Por estes dias, nasceu mais um bebé numa ambulância. Em 2025, já são 40 bebés que nasceram fora das maternidades.

Enquanto isso, o ministério da Saúde, liderado por Ana Paula Martins, parece ter assumido o papel de pára-raios do Governo de Luís Montenegro: absorve o desgaste, ocupa-se com discursos de conciliação, mas deixa passar — silenciosamente — um plano de fragilização do Serviço Nacional de Saúde (SNS). Hoje, o acesso à saúde tornou-se, em muitos casos, uma questão de sorte geográfica.

Mas esta não é uma tragédia acidental. É consequência direta de um desmantelamento gradual — e estrutural — do SNS. Sob o pretexto de “reforma”, o Governo de Luís Montenegro tem promovido medidas que favorecem, de forma crescente, a transferência de recursos públicos para o setor privado. Veja-se o caso recente do Hospital de Braga, onde foram adjudicados milhões de euros em contratos de outsourcing para Oftalmologia. Um exemplo entre muitos.

São dezenas os hospitais públicos que funcionam com serviços externalizados, suportados por contratos com valores elevados e pouca transparência. Este modelo, com raízes nas antigas Parcerias Público-Privadas (PPP), continua a drenar recursos do SNS para operadores privados.

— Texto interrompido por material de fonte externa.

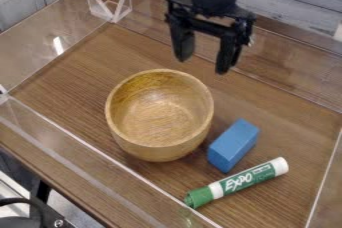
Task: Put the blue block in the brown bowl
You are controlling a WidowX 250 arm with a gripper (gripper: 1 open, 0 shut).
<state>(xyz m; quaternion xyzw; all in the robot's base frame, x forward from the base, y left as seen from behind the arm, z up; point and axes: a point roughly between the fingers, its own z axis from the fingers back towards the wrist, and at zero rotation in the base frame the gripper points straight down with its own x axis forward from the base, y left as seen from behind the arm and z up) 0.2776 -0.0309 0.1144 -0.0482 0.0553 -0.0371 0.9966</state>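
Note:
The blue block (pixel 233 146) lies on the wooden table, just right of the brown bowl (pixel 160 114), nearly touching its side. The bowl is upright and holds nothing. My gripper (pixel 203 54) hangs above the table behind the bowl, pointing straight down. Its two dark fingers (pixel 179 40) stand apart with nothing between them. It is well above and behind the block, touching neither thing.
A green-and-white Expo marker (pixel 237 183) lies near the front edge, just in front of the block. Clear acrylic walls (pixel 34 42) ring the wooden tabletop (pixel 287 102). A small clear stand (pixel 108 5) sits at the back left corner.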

Se seguirmos a tendência atual, a conclusão é clara: o investimento na saúde tem sido canalizado para o sector privado, financiado com dinheiros públicos. Em vez de se interessarem pela gestão direta de unidades públicas — um caminho mais complexo, sujeito a concursos e fiscalização — os operadores privados poderão, de forma mais ágil, receber doentes do SNS e serem pagos por isso. Um modelo simples, eficaz e altamente lucrativo.

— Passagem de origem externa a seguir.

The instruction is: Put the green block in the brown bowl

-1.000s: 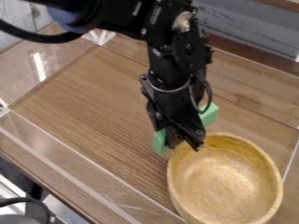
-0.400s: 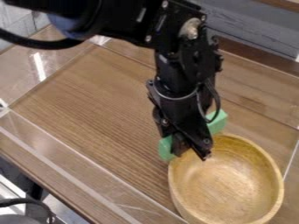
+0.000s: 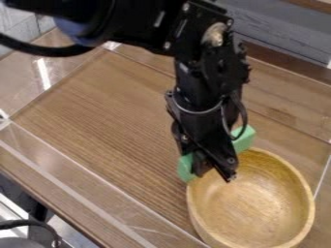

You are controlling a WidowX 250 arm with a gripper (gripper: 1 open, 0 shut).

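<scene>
The pincer point(image 3: 216, 163) is clamped shut on the green block point(image 3: 192, 169), holding it just above the near-left rim of the brown bowl point(image 3: 253, 199), over the wooden worktop point(image 3: 91, 107). To finish well, I judge it should carry the block further over the bowl's hollow before letting go, since a release here risks the block catching the thick rim and tipping outside.

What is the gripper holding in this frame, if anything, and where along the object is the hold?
The gripper is shut on the green block, gripping around its middle; both green ends stick out to either side, beside the brown bowl's rim.
</scene>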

Não se trata de uma leitura alarmista. São factos que têm vindo a ser revelados por diversas formas de escrutínio: relatórios técnicos, sessões parlamentares, denúncias de profissionais e também por reportagens de investigação. Todos esses instrumentos são essenciais numa democracia saudável. O jornalismo tem ajudado a dar visibilidade a casos como o do INEM, do Hospital de Santa Maria, de Braga, dos partos em ambulâncias ou dos sucessivos encerramentos de urgências. Sem essa exposição, muitos destes episódios poderiam ter passado despercebidos à opinião pública.

Entretanto, o Governo de Montenegro parece avançar com um modelo de reorganização das urgências obstétricas: concentrá-las, encerrar unidades locais, mobilizar médicos de forma centralizada. E, para responder à crise iminente, anuncia agora a criação da nova “Unidade de Combate à Fraude”. Mais uma estrutura adicional, cujos contornos e eficácia permanecem por esclarecer. É preocupante que tudo isto se faça sob o argumento da modernização. Termos como “eficiência” ou “liberdade de escolha” continuam a ser usados como justificações para uma desresponsabilização progressiva do sector público.

Reformar a saúde é urgente, mas isso exige reforçar os quadros do SNS com médicos e demais profissionais de saúde, não contorná-los. A estratégia atual parece apontar noutra direção: transformar a saúde pública num negócio privado. E, infelizmente, os sinais mostram que está a funcionar.

Os médicos mantêm as soluções concretas em cima da mesa: valorização da carreira médica, salários justos, condições de trabalho dignas, sem perda de direitos e com respeito por quem garante o SNS todos os dias. Sem médicos no SNS, não há reestruturação que funcione nem um verdadeiro SNS para a população. É tempo de escolher entre continuar a desmantelar ou começar, finalmente, a reconstruir.